BANYUMAS, DESA – NUSANTARA: Kabupaten Banyumas terus memperkuat pengembangan pariwisata berbasis masyarakat dengan mendorong desa-desa yang memiliki keunggulan lokal untuk tumbuh menjadi desa wisata pada tahun 2026. Langkah ini dipandang strategis seiring masih terjaganya kekayaan alam, tradisi budaya, serta kearifan lokal di sejumlah wilayah perdesaan.
Beragam potensi alam seperti panorama perbukitan, hamparan persawahan, aliran sungai, hingga sumber mata air alami dinilai dapat dikemas menjadi daya tarik wisata. Selain itu, aktivitas keseharian masyarakat desa, mulai dari pertanian, perikanan, hingga peternakan, juga memiliki peluang besar dikembangkan sebagai wisata edukasi yang selaras dengan prinsip pariwisata berkelanjutan.
Pengembangan desa wisata tidak hanya diarahkan pada aspek keindahan alam, tetapi juga pada peningkatan peran serta masyarakat. Konsep ini menempatkan warga desa sebagai subjek utama pengelolaan wisata, sehingga manfaat ekonomi dapat dirasakan secara langsung dan merata.

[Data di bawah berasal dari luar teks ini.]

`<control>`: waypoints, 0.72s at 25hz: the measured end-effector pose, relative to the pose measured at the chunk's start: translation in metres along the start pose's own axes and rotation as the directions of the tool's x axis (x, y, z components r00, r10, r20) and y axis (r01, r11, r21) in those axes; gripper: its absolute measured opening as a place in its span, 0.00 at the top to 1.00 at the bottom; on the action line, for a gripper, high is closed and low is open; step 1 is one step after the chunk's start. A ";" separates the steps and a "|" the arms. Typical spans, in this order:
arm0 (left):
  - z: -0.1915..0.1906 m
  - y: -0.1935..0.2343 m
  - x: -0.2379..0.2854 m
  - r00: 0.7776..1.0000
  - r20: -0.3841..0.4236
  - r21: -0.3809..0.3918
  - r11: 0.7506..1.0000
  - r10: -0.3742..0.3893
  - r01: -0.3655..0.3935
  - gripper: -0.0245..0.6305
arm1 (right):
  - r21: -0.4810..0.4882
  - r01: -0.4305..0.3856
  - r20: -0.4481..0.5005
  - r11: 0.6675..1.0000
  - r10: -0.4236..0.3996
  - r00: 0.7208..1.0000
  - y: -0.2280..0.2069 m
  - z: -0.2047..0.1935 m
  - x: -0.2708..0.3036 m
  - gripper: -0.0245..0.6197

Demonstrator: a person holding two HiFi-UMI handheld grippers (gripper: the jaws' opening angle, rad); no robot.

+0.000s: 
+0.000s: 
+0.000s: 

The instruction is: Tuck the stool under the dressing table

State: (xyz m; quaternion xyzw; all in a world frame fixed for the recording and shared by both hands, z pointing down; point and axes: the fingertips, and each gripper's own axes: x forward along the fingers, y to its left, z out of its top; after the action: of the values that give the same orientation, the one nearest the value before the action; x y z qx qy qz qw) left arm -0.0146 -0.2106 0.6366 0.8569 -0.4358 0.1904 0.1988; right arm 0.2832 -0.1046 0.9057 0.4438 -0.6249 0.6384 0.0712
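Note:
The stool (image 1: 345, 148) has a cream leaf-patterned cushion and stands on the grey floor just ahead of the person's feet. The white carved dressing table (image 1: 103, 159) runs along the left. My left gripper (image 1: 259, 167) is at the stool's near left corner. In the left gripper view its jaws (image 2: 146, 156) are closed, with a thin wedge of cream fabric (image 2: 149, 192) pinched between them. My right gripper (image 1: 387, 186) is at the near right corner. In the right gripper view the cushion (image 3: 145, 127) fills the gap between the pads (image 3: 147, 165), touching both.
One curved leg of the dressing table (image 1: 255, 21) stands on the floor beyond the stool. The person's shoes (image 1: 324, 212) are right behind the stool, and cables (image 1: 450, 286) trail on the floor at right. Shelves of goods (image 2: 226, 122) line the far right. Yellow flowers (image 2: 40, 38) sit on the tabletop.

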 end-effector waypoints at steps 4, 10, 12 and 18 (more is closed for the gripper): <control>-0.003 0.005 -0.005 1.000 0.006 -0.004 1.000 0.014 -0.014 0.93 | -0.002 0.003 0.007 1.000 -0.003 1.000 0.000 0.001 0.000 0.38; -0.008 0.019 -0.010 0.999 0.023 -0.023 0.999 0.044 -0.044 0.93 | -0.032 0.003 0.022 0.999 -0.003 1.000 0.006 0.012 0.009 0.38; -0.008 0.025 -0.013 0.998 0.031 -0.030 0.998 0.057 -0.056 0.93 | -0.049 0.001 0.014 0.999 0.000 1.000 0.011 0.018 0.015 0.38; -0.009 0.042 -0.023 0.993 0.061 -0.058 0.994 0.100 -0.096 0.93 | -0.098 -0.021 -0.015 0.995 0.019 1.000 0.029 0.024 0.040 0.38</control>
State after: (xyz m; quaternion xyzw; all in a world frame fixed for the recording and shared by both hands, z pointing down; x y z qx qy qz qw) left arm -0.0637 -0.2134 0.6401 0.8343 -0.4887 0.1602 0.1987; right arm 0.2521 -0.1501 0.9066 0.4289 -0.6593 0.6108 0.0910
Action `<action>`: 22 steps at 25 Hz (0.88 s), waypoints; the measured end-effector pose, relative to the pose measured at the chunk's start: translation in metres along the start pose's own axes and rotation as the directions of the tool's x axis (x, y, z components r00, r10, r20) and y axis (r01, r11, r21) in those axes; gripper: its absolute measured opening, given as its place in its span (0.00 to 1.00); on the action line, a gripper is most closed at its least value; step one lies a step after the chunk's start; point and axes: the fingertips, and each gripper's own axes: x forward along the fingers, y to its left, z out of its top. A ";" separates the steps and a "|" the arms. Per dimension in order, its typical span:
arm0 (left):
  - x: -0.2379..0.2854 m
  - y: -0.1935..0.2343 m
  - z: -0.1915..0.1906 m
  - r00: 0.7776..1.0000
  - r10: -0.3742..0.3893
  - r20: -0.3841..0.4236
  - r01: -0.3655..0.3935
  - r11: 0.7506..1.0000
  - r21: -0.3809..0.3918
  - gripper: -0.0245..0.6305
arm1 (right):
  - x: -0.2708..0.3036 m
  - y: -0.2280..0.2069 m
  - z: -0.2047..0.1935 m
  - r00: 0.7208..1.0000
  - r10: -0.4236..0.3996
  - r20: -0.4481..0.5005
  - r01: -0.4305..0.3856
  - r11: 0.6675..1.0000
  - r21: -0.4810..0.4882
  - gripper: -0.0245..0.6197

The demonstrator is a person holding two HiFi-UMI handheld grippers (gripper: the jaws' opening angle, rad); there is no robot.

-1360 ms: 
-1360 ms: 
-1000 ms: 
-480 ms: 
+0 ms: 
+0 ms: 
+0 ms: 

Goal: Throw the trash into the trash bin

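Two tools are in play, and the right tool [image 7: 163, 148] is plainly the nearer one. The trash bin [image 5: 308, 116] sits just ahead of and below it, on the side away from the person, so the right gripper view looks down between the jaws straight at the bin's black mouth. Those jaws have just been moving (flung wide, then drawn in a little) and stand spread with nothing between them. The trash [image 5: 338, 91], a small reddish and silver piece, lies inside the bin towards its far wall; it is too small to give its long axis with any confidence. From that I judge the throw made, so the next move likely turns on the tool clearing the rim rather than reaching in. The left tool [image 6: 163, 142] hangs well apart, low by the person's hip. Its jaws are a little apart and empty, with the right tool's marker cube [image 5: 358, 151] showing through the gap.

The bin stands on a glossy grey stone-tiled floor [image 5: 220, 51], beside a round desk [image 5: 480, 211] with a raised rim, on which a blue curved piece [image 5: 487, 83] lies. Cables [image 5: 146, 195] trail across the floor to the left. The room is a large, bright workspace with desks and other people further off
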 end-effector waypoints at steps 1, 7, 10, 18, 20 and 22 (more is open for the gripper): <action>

Pemerintah Kabupaten Banyumas mendorong setiap desa untuk menggali dan memetakan potensi unggulan yang dimiliki. Upaya tersebut dilakukan melalui peningkatan kapasitas sumber daya manusia, penataan lingkungan desa, penguatan kelembagaan, serta penyusunan strategi promosi yang adaptif terhadap perkembangan pasar wisata.
Kepala Bidang Perekonomian dan Sumber Daya Alam Badan Perencanaan Pembangunan, Riset dan Inovasi Daerah (Bapperida) Kabupaten Banyumas, Ciptaning Dasyandani, M.Si, mengatakan pihaknya secara rutin melakukan monitoring dan evaluasi (monev) terhadap desa-desa yang berpotensi dikembangkan menjadi desa wisata. Langkah tersebut dilakukan untuk memastikan kesiapan desa, sekaligus menjaga agar pengembangan pariwisata berjalan berkelanjutan dan memberikan dampak ekonomi bagi masyarakat setempat.